Note that the authors do indeed mean JPEG (circa 1994), not JPEG2000. The chapter on archiving lists the pros and cons of a number of formats, to include JPEG. The following bullet points are excerpted from the text.

  • Conversion to TIFF files: By converting images to TIFF format [from camera RAW], the photographer is storing the images in the most accessible file format... There is a downside, however. TIFF files are much larger than RAW files... Another downside to conversion to TIFF is that it precludes the use of better RAW converters that are surely coming in the future.
  • Archiving JPEG files: Conventional wisdom holds that the TIFF format holds a quality advantage over the JPEG format. This holds true only if the JPEG file is saved at less than 10 quality using the Photoshop standard. When using JPEG quality 10 or 12, the artifacts are either non-existent or insignificant. Higher bit-depth is really the only advantage of using TIFF over JPEG 10 or 12 (in terms of image quality)... Update 2008-02-11: Please see below.
  • Archiving RAW files: If a photographer chooses to archive the RAW file, then he will be preserving the largest number of options for future conversion of the files... This, too, has its downside. RAW files will likely have to be converted to a more universal file format at some time in the future.
  • Archiving DNG files: RAW files can be converted to DNG, a documented TIFF-based format created by Adobe that can store the RAW image data, metadata, and a color-corrected JPEG preview of the image. The DNG file format provides a common platform for information about the file and adjustments to the image... DNG is likely to be readable long after the original RAW format becomes obsolete, simply because there will be so many more of them than any particular RAW file format... There’s a downside to DNG, of course. Conversion to DNG requires an extra step at the time of RAW file processing; it does not take terribly long, but it is an extra process.
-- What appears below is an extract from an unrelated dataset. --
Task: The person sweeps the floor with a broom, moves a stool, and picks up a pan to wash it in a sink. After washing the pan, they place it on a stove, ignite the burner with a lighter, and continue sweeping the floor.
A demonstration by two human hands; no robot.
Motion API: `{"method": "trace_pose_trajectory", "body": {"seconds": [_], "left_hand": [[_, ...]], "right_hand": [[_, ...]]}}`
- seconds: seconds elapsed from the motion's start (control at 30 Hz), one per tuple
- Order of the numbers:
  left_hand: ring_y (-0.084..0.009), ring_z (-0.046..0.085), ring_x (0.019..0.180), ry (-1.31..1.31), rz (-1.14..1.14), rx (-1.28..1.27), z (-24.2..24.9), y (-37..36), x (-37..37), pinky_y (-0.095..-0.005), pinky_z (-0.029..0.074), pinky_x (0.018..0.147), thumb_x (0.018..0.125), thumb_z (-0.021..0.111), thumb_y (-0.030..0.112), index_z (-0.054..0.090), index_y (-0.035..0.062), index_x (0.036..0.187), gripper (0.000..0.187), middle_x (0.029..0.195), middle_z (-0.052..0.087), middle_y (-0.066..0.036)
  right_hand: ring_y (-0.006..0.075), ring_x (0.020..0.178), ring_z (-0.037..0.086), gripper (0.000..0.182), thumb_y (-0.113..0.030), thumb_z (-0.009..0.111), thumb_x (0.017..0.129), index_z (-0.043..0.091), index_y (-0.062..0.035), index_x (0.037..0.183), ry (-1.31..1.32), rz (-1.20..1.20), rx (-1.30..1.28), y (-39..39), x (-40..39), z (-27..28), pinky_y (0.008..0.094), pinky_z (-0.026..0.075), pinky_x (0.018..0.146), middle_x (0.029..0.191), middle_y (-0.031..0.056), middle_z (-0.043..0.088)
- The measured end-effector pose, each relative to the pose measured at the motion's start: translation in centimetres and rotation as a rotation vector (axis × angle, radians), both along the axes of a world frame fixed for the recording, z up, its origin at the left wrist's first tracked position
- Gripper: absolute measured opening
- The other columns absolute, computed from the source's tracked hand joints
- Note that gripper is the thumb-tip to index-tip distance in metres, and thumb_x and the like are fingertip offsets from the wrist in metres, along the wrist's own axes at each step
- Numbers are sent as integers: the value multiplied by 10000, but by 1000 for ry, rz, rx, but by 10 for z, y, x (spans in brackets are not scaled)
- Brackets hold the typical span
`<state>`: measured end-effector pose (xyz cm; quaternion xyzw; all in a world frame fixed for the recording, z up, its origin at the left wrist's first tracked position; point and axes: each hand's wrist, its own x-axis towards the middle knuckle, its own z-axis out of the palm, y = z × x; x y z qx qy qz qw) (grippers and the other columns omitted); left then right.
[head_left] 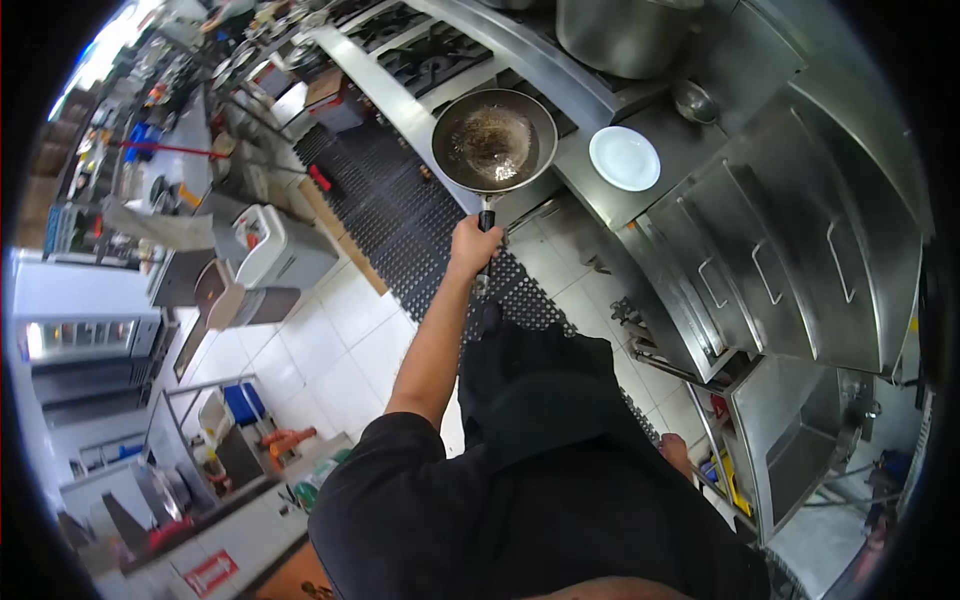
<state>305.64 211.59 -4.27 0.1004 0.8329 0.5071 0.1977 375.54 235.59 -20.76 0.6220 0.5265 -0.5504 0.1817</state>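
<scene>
My left hand (474, 247) is wrapped round the black handle of a frying pan (495, 140), arm stretched out ahead. The pan is held roughly level by the stove edge. Its inside shows a dark brown patch and a shiny wet-looking spot. To the right of the pan, a white plate (624, 158) lies on the steel counter. My right hand (676, 452) hangs low at my side, near a metal rack; only a small part of it shows, and its fingers are not clear.
Gas burners (435, 62) run along the stove ahead. A large steel pot (625, 35) and a ladle (694, 102) are at the back. Steel drawers (770, 260) and a sink (800, 450) line the right. Black rubber matting (380, 200) covers the floor; a white bin (280, 245) stands left.
</scene>
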Motion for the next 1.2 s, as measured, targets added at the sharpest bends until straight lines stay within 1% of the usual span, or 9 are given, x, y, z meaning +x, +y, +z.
{"method": "trace_pose_trajectory", "body": {"seconds": [0.07,0.27,0.33,0.4,0.6,0.7,0.83,1.0,1.2], "left_hand": [[-211,656,486,-26,-23,18,-16,8,-46,-356,528,501,804,656,130,600,-35,775,176,590,643,-123],[-197,643,489,-20,-99,38,-36,44,-141,-350,504,486,805,680,148,603,-34,793,199,588,636,-115],[-225,682,514,-61,-108,46,-42,57,-160,-366,541,513,793,696,170,592,-53,810,247,615,651,-157],[-232,689,522,-69,-109,0,-41,69,-169,-368,553,534,794,709,190,598,-55,832,272,620,660,-158],[-238,692,525,-69,-62,36,-62,97,-167,-377,560,548,791,728,219,582,-39,808,297,623,668,-154],[-278,696,545,-26,-5,0,-55,111,-152,-396,564,581,781,719,212,576,-31,796,283,626,666,-171],[-297,706,586,-52,48,-13,-59,130,-133,-412,565,620,779,711,213,570,-23,803,276,641,669,-184],[-294,697,561,-57,41,-27,-43,138,-111,-407,563,631,819,722,247,555,-25,858,321,624,663,-168],[-353,693,918,-171,-119,10,-66,116,-114,-420,531,848,887,694,544,622,-13,1147,619,953,711,-212]], "right_hand": [[151,649,614,249,-335,589,981,619,-133,1123,72,255,119,-28,0,5,319,517,492,831,32,613],[182,694,641,261,-336,551,1006,601,-139,1171,-34,-76,28,-122,-82,58,359,554,558,903,52,628],[195,717,654,280,-347,555,1003,600,-137,1182,62,-316,-122,-138,-45,7,365,565,576,923,61,636],[204,733,660,285,-348,550,1004,600,-137,1189,-53,-144,-79,-148,-75,39,376,574,595,922,71,643],[199,748,660,276,-335,555,995,605,-139,1183,-167,-89,-2,-146,-136,92,380,579,625,881,63,642],[182,731,649,259,-315,569,990,608,-123,1161,-64,157,11,-115,-116,47,364,574,609,866,50,634],[164,698,630,221,-285,581,988,622,-104,1109,90,-367,-108,-94,-134,36,346,559,573,858,40,628],[160,697,638,218,-290,571,997,641,-100,1077,-68,-217,-36,-65,-202,54,321,546,553,868,33,631],[167,663,626,255,-291,564,1004,645,-85,1130,19,-163,-45,-45,-245,39,326,540,539,843,46,633]]}}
Update 2008-02-11: Ken Fleisher noted in the comments that the excerpt above was truncated before his reasoning was described. In the interest of clarity, the full text of this bullet point on the UPDIG site is:

Archiving JPEG files: Conventional wisdom holds that the TIFF format holds a quality advantage over the JPEG format. This holds true only if the JPEG file is saved at less than 10 quality using the Photoshop standard. When using JPEG quality 10 or 12, the artifacts are either non-existent or insignificant. Higher bit-depth is really the only advantage of using TIFF over JPEG 10 or 12 (in terms of image quality). Some have argued that that JPEG, because of the way it encodes data, compromises color. This is a misconception. When using the highest quality settings, there is no loss of color fidelity. Therefore, if JPEG files are saved at 10-12 quality, and if they do not require much pixel editing before use, archiving JPEG files is not a bad concept, and it can save a lot of space. For many picture archives, the economics of storing large numbers of files dominates all other considerations, and JPEG offers a feasible solution to the problem.

The notes at the end of the chapter say: "The archiving JPEG section is based on research and analysis by Ken Fleisher."

So I wonder what is going on here. Does the cultural heritage community have a different definition of the word archive from the professional photography community? Are there sufficient differences in our goals that warrant the differences in practices?

This topic is of interest because the program of the JPEG2000 in Archives and Libraries Interest Group of the Library and Information Technology Association (LITA) will be holding a panel at the ALA Annual Conference in Anaheim this summer on using the JPEG2000 file format for archival purposes. Part of the discussion will center around the notion of visually lossless versus data lossless compression. This mention of lossy-yet-high-quality JPEG compression seems to fit into the same topic.